-- Exercise brief --
Look at every line of the material below and tally those containing "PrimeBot". Reply with the total alone.

──────────

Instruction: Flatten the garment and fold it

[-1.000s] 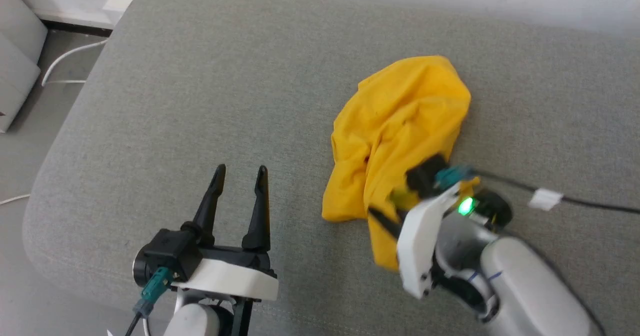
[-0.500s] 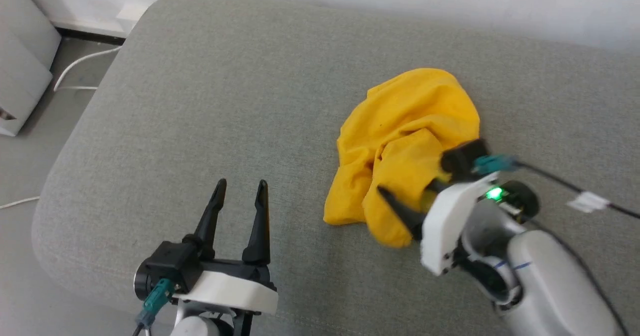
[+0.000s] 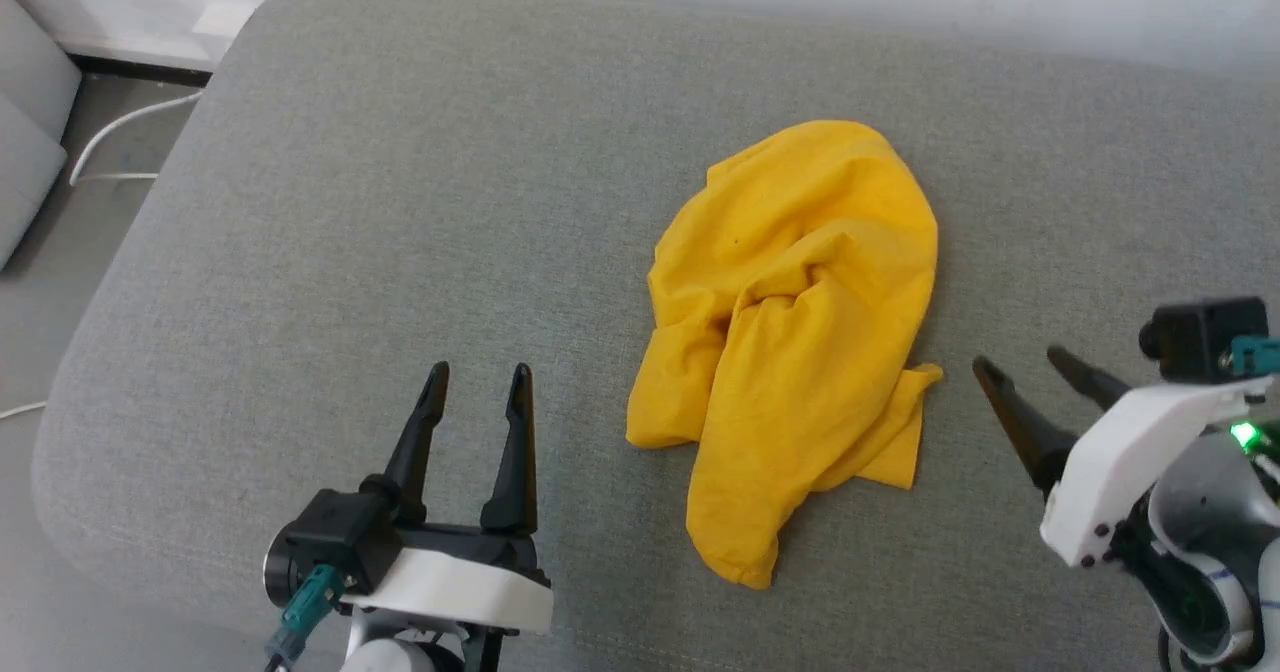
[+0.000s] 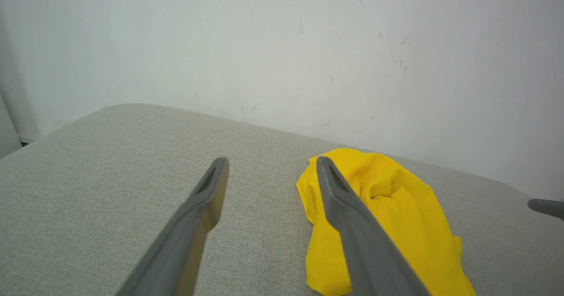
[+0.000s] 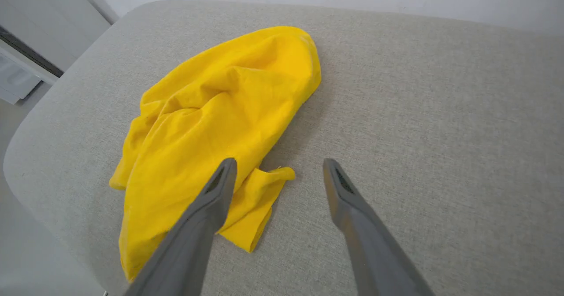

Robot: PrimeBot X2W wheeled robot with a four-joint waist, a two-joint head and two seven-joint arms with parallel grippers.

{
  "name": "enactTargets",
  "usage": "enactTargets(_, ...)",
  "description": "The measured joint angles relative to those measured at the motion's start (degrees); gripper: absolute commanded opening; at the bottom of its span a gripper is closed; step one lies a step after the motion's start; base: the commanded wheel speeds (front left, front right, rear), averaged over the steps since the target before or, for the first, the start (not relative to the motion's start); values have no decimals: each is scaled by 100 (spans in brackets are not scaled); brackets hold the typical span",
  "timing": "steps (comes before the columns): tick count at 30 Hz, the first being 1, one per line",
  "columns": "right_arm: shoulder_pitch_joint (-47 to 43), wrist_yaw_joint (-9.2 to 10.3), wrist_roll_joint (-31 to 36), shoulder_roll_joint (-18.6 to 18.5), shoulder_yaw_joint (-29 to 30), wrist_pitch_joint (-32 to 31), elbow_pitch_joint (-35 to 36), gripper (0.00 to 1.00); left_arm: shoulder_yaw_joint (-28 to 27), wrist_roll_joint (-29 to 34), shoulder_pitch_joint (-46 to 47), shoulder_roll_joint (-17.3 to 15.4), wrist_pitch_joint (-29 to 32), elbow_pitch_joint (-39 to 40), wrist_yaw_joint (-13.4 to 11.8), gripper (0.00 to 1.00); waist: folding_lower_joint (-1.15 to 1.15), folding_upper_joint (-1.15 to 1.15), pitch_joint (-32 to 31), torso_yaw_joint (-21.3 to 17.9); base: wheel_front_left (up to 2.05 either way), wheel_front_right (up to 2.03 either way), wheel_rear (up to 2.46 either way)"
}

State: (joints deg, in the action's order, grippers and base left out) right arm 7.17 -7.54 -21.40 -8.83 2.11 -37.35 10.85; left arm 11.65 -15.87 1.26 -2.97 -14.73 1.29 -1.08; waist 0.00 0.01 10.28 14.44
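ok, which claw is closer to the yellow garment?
Right claw: its open tips sit just beside a corner flap of the yellow garment; left claw stands farther off.

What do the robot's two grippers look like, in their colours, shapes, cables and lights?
Both the left gripper and the right gripper have two long black fingers tapering to points, set on a black base with a white cover. A teal connector with a dark cable plugs into the left one. The right one also bears a teal plug and a small green light.

Garment (image 3: 800,332): thin matt cloth, creased. Cushion (image 3: 400,202): coarse woven fabric, matt. Left pincer (image 3: 478,372): matt dark plastic.
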Motion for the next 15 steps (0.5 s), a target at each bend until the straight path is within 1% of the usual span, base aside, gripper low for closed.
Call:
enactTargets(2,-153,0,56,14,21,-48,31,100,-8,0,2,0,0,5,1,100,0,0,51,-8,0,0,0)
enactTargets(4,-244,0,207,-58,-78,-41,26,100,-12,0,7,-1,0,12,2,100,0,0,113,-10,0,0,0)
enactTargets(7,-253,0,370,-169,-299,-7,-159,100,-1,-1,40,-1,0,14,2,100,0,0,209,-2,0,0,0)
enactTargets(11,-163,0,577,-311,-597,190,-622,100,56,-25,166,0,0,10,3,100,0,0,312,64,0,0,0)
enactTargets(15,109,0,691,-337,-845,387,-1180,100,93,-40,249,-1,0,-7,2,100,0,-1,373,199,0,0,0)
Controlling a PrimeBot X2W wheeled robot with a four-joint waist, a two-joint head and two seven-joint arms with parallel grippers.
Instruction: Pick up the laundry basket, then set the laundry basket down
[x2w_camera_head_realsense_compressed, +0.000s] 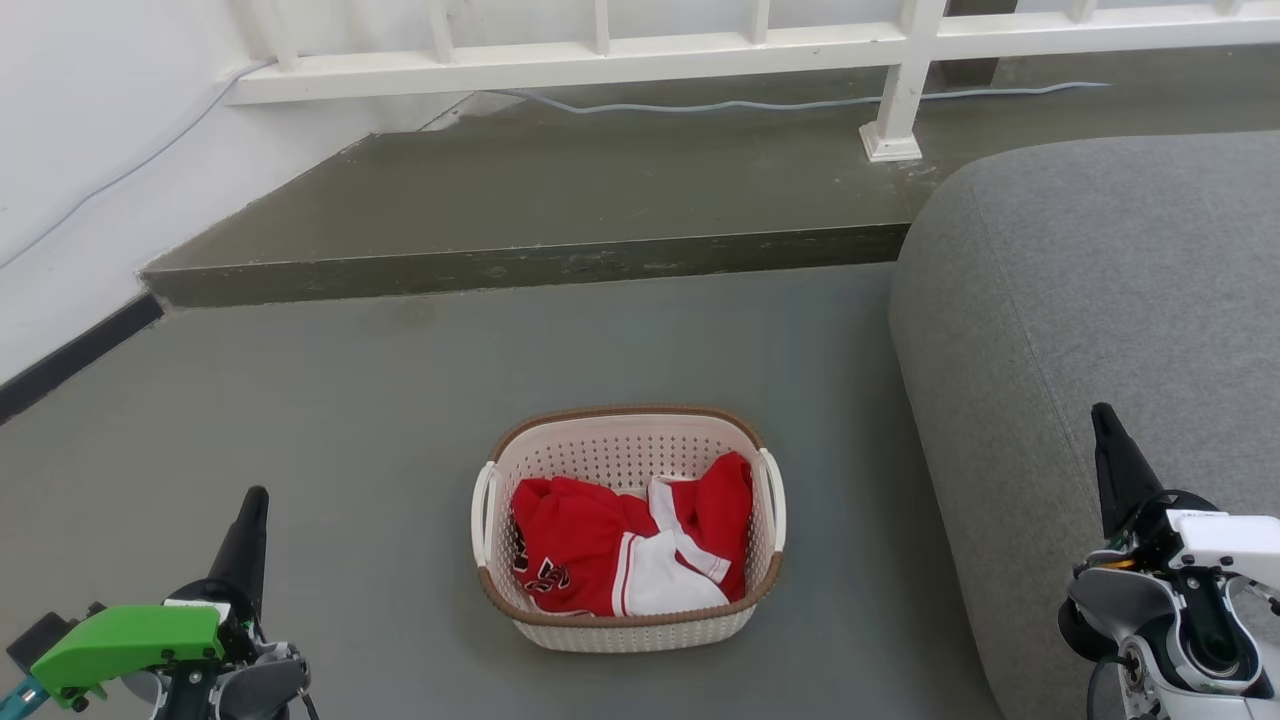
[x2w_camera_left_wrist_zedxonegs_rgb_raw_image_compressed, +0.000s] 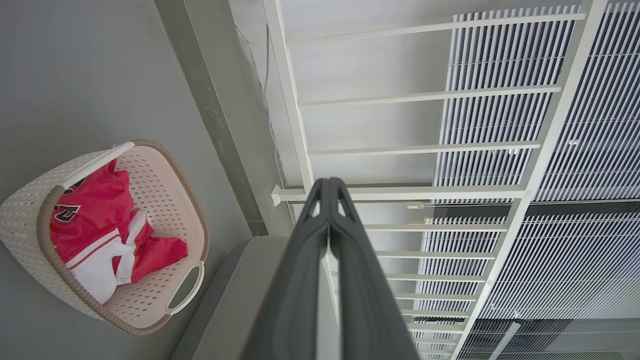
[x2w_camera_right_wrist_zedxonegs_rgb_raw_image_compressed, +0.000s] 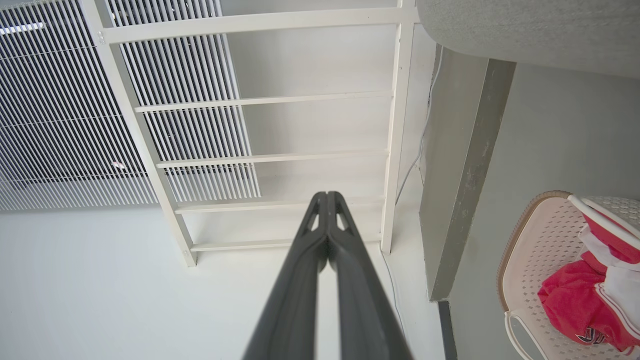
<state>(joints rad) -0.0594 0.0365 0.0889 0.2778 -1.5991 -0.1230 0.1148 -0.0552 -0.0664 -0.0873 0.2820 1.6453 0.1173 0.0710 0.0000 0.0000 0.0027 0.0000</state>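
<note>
Left hand (x2w_camera_head_realsense_compressed: 256, 498): fingers pressed together, empty, pointing forward.
Right hand (x2w_camera_head_realsense_compressed: 1102, 415): fingers pressed together, empty.
Laundry basket (x2w_camera_head_realsense_compressed: 628, 412): on floor (x2w_camera_head_realsense_compressed: 380, 400), between both hands, untouched.

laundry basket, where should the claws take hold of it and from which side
Grip the laundry basket by its two white side handles: left claw on the left handle, right claw on the right handle, each from the outside. It stands upright on the floor between them, handles facing either arm, with clothes inside. Both shut claws would need opening first.
</note>
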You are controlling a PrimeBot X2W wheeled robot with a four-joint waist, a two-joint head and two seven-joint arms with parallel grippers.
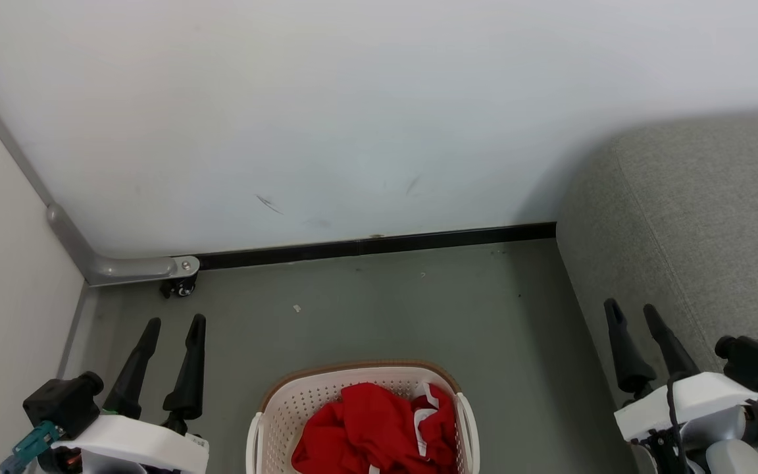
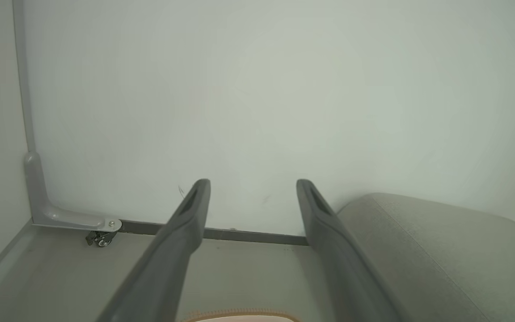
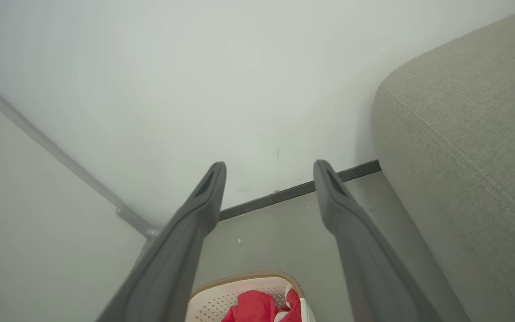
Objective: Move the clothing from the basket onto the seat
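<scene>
Red clothing (image 1: 379, 428) lies heaped in the cream basket (image 1: 300, 395) on the floor (image 1: 385, 303), none of it on the seat (image 1: 701, 217) yet.

The left hand (image 1: 176, 320) and right hand (image 1: 630, 306) hang either side of the basket, fingers parted and empty. The grey seat stands off to the right. I'd send in the right hand, since it is nearer the seat. It should come down from above, pinch a raised fold at the top of the heap, and lift it clear of the brown rim before swinging across, or the light basket may drag along.
</scene>
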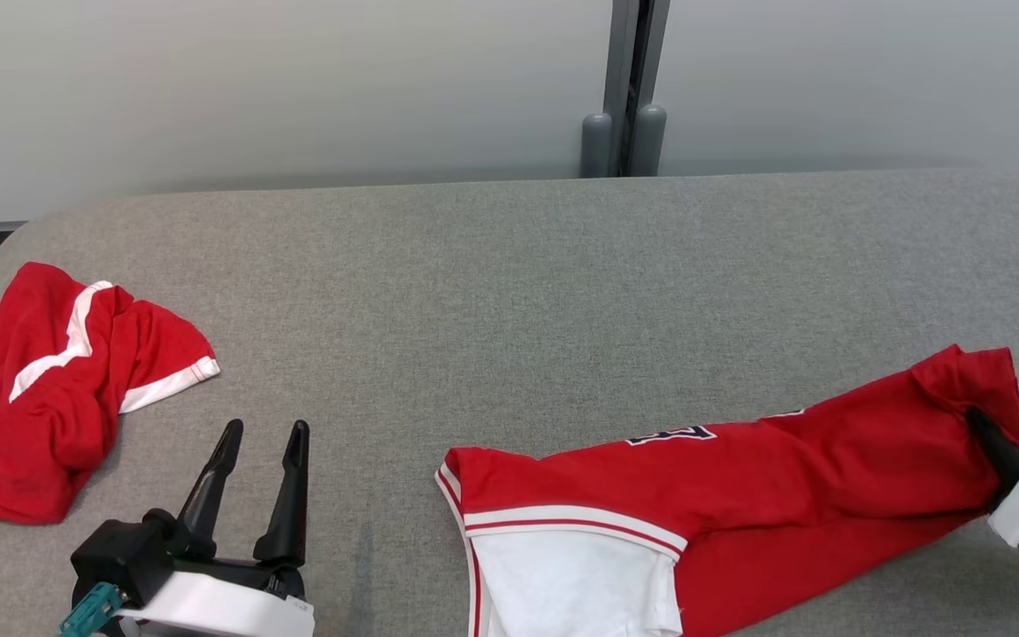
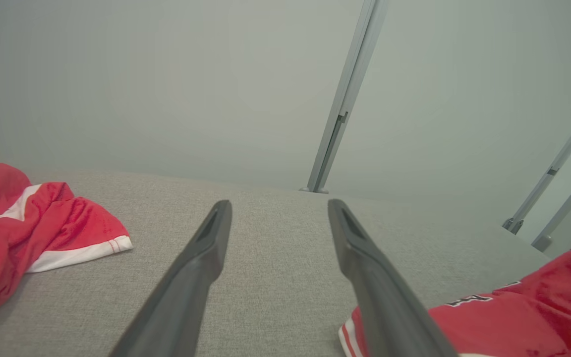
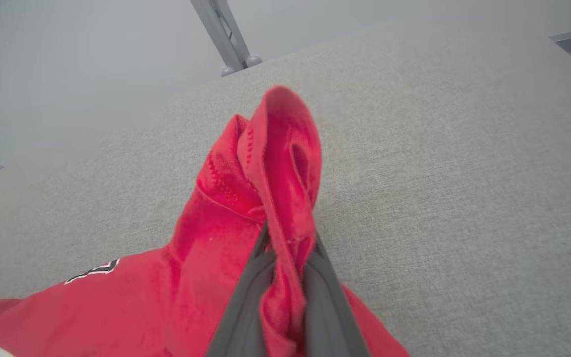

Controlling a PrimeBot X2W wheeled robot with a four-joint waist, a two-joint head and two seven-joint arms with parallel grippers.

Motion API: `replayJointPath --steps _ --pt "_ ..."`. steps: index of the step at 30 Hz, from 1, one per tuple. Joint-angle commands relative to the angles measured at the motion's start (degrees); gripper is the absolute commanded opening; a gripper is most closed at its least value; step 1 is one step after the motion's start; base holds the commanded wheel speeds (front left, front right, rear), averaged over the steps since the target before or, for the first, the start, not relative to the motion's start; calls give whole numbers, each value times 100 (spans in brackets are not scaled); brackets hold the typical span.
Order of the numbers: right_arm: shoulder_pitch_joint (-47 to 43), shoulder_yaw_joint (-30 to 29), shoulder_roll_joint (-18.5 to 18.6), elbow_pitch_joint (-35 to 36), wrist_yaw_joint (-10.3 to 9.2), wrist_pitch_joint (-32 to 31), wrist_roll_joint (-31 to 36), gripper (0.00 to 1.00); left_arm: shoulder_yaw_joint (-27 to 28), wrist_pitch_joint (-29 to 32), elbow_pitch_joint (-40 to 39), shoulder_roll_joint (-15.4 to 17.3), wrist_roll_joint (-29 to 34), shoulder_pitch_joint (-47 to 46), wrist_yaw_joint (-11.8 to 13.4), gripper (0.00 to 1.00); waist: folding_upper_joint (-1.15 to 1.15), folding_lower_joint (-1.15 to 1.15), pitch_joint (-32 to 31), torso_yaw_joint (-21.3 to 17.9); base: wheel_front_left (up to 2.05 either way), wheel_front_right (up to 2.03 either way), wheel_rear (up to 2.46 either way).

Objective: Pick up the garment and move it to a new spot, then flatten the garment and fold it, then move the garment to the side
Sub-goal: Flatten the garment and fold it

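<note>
Jersey (image 1: 784, 478) lies across the lower right of the frame, its long axis rising to the right. The right claw (image 3: 288, 248) pinches its upper right end. The left claw (image 1: 264, 432), wide open and empty, is nearer its other end at lower middle.

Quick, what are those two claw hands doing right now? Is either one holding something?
Left gripper: jaws open, holding nothing.
Right gripper: jaws closed on a bunched end of the red mesh jersey with white trim.
</note>
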State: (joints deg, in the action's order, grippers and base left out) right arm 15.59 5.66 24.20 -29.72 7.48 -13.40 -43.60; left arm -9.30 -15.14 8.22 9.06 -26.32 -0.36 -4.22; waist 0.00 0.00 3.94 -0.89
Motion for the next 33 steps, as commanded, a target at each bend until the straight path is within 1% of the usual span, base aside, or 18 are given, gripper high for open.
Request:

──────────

-- Task result --
4